My app needs a lot of device memory.

  • Is there a prerequisit on available memory before initialization of OptiX ?

  • Should i create OptiX context before my CUDA buffers (like for OpenGL interop) ?

Thanks.

When I understand it right, you try to use a single Prime context with multiple queries, and each query is executed in a separate thread, right?

I believe this is not supported at the moment. And yes, I believe you should call all rtp functions in the same thread (when you only use a single device, meaning a single prime context). When you want use multiple devices (manually managed), then I guess you should create for every device a separate Prime context (and bufferdescs and model, and query) and set the device number of the context with rtpContextSetCudaDeviceNumbers. In that case you should be able to use multiple threads (one fixed thread for every prime context using a single GPU).

So, to summarize I believe this should work:
One Prime context with multiple async queries in the same thread
Multiple Prime contexts, with multiple async (or just one) queries but every context is handled in its own thread (and the selected devices per context should be mutually exclusive)
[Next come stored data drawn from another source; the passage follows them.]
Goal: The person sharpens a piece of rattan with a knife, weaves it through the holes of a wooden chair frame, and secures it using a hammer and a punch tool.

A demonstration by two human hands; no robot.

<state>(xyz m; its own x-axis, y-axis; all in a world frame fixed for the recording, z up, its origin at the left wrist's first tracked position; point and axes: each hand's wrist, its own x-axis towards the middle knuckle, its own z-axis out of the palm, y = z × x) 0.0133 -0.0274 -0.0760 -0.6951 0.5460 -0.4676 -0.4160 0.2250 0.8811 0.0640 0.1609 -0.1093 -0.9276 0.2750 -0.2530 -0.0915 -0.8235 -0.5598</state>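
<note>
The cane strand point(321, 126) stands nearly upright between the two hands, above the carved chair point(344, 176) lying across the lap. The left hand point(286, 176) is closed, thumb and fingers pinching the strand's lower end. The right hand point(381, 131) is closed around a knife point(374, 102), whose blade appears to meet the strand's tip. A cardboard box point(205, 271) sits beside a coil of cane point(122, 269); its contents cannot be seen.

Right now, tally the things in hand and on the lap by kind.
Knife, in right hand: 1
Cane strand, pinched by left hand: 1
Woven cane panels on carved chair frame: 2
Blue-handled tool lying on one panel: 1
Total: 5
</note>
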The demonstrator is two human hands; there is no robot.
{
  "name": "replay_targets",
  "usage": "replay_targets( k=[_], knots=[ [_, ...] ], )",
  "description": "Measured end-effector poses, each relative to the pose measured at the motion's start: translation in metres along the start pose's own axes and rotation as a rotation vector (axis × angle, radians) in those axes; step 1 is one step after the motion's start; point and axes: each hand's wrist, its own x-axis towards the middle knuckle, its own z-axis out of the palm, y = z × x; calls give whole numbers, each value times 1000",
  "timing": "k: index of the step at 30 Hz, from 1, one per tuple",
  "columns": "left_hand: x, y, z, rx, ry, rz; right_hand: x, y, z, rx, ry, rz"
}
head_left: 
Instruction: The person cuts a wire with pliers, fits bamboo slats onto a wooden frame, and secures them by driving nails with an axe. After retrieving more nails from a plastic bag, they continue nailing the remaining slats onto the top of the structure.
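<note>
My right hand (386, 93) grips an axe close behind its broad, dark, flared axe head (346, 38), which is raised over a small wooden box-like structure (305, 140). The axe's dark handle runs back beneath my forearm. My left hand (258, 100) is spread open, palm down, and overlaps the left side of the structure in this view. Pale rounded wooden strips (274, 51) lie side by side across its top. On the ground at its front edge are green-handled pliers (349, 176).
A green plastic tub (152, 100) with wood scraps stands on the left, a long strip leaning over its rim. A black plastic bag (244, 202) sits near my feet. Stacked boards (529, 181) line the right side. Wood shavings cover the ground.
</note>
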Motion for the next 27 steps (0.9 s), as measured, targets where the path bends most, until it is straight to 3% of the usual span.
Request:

This is not supported (I think):
One Prime context, with multiple async queries, and each query handled in a different thread

There should not be a prerequisite on available (device) memory before initializing a context.
The order you use for creating OptiX contexts and CUDA buffers should not matter.
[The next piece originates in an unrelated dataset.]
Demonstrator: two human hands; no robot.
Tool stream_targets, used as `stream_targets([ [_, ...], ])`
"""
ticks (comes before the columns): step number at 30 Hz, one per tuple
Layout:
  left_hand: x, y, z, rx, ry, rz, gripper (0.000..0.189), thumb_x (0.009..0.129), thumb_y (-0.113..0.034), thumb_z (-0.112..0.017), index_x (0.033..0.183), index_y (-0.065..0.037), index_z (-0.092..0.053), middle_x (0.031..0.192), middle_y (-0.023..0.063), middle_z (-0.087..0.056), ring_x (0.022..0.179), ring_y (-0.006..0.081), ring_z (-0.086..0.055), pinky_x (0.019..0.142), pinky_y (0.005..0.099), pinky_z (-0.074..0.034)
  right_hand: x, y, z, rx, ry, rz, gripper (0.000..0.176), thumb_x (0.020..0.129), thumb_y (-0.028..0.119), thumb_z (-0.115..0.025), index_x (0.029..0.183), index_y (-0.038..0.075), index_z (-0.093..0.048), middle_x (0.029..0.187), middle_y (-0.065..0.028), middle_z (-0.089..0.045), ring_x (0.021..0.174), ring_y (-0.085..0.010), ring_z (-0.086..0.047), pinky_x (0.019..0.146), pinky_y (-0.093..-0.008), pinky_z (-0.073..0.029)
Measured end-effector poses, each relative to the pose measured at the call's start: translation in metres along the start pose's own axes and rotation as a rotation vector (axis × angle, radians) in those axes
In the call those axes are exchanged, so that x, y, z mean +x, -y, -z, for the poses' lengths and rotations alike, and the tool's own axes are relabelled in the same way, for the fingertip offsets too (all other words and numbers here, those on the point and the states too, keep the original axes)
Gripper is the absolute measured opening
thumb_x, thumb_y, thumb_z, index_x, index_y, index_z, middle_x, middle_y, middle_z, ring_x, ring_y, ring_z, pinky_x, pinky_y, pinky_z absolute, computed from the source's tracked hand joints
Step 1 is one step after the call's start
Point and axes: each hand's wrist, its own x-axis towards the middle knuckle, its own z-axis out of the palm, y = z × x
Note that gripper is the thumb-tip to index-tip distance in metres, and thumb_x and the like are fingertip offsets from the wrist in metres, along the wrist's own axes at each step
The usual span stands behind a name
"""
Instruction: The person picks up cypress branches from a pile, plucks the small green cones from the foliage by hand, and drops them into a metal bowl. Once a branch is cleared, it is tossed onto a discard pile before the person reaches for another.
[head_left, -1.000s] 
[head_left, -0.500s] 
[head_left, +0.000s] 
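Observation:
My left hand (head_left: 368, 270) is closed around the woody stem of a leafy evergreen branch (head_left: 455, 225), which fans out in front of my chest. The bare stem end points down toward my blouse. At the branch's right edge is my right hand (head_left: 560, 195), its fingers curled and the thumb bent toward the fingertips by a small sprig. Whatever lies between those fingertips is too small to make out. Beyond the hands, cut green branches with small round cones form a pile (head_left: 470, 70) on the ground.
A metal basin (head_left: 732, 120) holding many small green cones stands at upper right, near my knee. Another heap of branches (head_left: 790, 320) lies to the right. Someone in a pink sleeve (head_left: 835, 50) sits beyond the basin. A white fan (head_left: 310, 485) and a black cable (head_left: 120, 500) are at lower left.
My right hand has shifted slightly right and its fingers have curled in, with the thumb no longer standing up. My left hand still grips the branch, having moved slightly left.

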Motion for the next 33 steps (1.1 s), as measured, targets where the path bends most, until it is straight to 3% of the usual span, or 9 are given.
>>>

I initialize a Prime context in one thread for all devices (a loop). I execute 2 queries per device in others separated threads. So i tried to put all Prime calls in the same thread but i had the same issue.
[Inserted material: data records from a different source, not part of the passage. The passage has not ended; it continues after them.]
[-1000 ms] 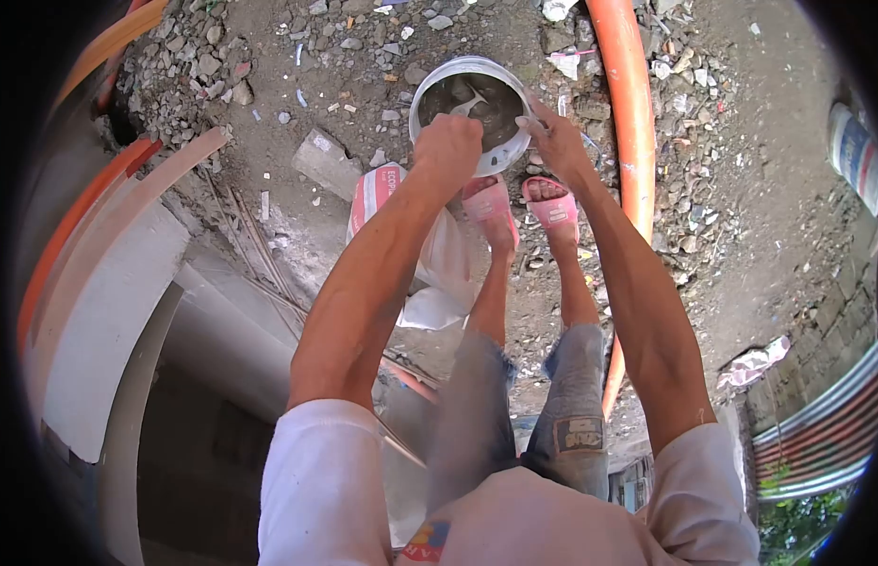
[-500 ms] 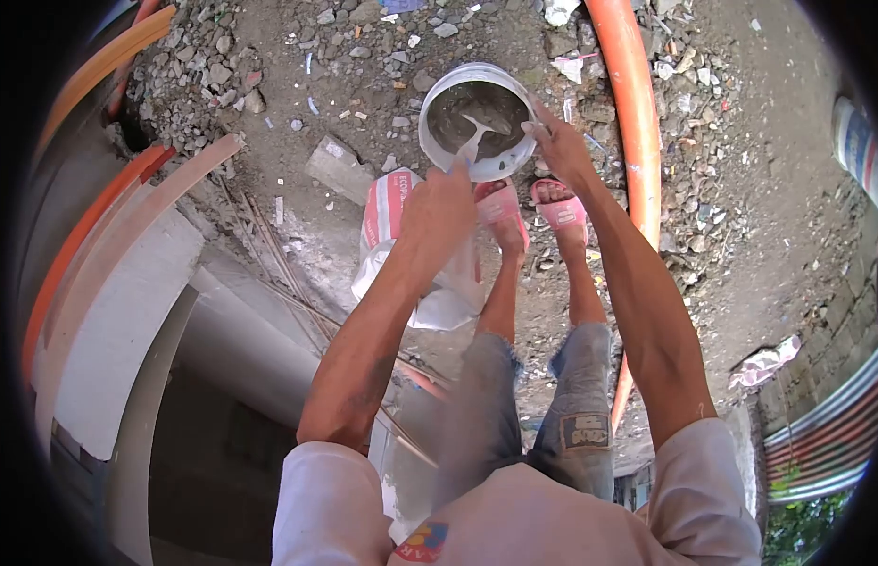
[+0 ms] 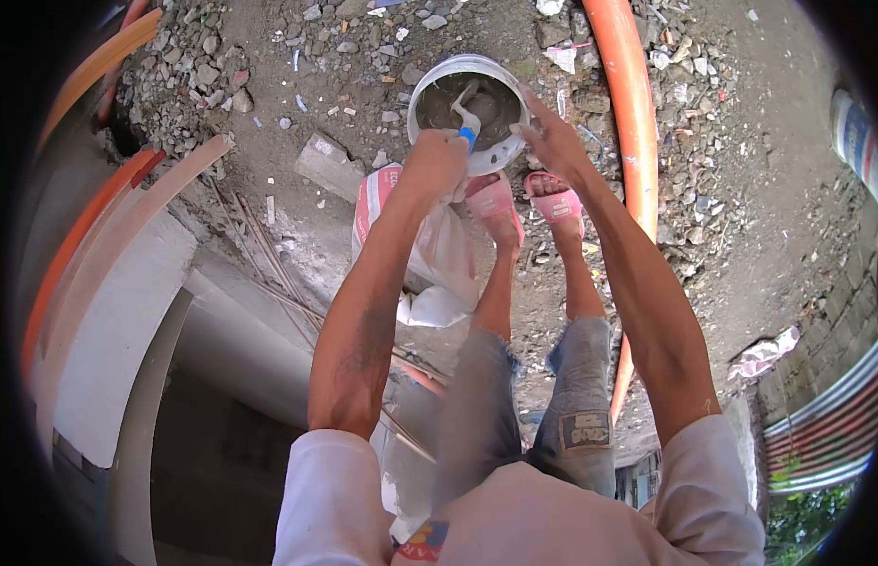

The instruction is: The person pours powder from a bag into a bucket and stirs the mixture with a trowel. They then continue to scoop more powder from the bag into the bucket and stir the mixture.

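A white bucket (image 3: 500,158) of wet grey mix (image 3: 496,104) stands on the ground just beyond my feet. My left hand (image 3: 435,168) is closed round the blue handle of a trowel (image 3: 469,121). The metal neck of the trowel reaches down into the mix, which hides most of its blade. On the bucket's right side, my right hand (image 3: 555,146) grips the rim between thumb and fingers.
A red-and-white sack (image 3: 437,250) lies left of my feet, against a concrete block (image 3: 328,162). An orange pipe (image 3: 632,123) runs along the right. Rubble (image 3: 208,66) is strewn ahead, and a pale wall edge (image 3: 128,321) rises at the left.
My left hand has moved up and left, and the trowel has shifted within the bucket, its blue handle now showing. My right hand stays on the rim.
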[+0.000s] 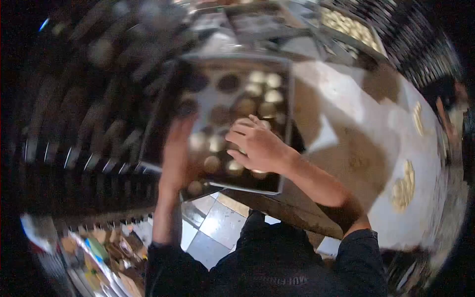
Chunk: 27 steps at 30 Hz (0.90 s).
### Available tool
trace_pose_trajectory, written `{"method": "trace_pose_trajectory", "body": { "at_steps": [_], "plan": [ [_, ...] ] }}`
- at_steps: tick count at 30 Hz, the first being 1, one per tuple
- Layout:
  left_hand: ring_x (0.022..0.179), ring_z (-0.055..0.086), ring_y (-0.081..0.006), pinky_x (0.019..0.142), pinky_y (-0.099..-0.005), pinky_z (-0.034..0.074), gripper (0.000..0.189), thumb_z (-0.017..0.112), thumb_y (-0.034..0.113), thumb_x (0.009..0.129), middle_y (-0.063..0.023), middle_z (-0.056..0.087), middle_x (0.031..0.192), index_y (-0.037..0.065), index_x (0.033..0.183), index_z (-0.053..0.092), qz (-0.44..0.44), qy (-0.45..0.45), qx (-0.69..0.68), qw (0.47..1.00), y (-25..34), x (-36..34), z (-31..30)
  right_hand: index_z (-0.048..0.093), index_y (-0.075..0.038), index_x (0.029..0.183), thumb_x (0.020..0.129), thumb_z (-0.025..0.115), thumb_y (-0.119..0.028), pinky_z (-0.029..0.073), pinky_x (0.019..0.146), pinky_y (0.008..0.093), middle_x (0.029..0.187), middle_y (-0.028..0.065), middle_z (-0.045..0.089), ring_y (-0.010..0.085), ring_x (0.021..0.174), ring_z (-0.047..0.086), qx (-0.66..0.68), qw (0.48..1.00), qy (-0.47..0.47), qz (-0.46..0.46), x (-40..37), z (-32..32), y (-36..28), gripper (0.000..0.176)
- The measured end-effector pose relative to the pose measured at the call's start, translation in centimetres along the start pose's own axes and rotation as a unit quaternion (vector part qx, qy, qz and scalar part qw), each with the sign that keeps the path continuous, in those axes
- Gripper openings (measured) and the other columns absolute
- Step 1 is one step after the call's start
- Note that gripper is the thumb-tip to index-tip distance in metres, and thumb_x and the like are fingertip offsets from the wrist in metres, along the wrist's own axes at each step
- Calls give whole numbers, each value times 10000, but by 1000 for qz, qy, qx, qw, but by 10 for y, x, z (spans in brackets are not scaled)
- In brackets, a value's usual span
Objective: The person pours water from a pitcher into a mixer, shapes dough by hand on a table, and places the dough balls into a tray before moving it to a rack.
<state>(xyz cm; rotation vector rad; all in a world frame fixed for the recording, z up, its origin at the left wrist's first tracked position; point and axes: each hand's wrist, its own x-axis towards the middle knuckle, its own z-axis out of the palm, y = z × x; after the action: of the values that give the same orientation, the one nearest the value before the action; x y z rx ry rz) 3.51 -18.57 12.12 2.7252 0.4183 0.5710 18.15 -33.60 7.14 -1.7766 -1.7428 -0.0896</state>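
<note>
A dark rectangular baking tray (290, 104) lies in front of me, slightly tilted in view. Pale round dough balls (273, 96) sit in its right and near parts, and dark round spots (228, 83) show on its far left. My right hand (258, 145) reaches over the tray from the right, its fingers curled around what looks like a dough ball, mostly hidden beneath them. Along the tray's left side, my left hand (179, 146) is smeared by motion. Its fingers cannot be made out, nor whether they touch anything.
A floured worktable (341, 94) extends to the right, with flattened dough pieces (404, 188) on it. Another tray of dough balls (349, 27) stands at the back. Dark racks (84, 143) fill the left. Mixed items (111, 252) lie at lower left, above a tiled floor (217, 225).
</note>
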Motion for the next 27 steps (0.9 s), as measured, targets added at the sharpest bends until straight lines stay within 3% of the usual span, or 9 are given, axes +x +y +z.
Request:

I tried to play with number of rays in queries. I obtained these results :

Device GeForce GTX TITAN.
NVidia OptiX create model...0.058000 s
NVidia OptiX create first query...2.679000 s
thread 0 number of pixels : 1048576
thread 0 number of rays in first query : 23831
NVidia OptiX create second query...0.000000 s
thread 0 number of rays in second query : 23831
thread 0 allocated memory : 76670756

//////////////////////////////////////////////

Device GeForce GTX TITAN.
NVidia OptiX create model...0.057000 s
NVidia OptiX create first query...0.364000 s
thread 0 number of pixels : 1048576
thread 0 number of rays in first query : 47662
NVidia OptiX create second query...0.001000 s
thread 0 number of rays in second query : 47662
thread 0 allocated memory : 80102420

/////////////////////////////////////////////

Device GeForce GTX TITAN.
NVidia OptiX create model...0.055000 s
NVidia OptiX create first query...2.479000 s
thread 0 number of pixels : 1048576
thread 0 number of rays in first query : 95325
NVidia OptiX create second query...0.002000 s
thread 0 number of rays  in second query : 95325
thread 0 allocated memory : 86965892

///////////////////////////////////////////

Device GeForce GTX TITAN.
NVidia OptiX create model...0.059000 s
NVidia OptiX create first query...0.003000 s
thread 0 number of pixels : 1048576
thread 0 number of rays in first query : 190650
NVidia OptiX create second query...0.000000 s
thread 0 number of rays  in second query : 190650
thread 0 allocated memory : 100692692

///////////////////////////////////////////

Device GeForce GTX TITAN.
NVidia OptiX create model...0.057000 s
NVidia OptiX create first query...0.004000 s
thread 0 number of pixels : 1048576
thread 0 number of rays in first query : 381300
NVidia OptiX create second query...0.002000 s
thread 0 number of rays  in second query : 381300
thread 0 allocated memory : 128146292

///////////////////////////////////////////

Device GeForce GTX TITAN.
NVidia OptiX create model...0.061000 s
NVidia OptiX create first query...0.005000 s
thread 0 number of pixels : 1048576
thread 0 number of rays in first query : 762600
NVidia OptiX create second query...6.486000 s
thread 0 number of rays  in second query : 762600
thread 0 allocated memory : 183053492

///////////////////////////////////////////

It is very strange that number of rays in queries give random creation time. I thought it was a synchronization issue but, with one thread for OptiX calls, it is the result.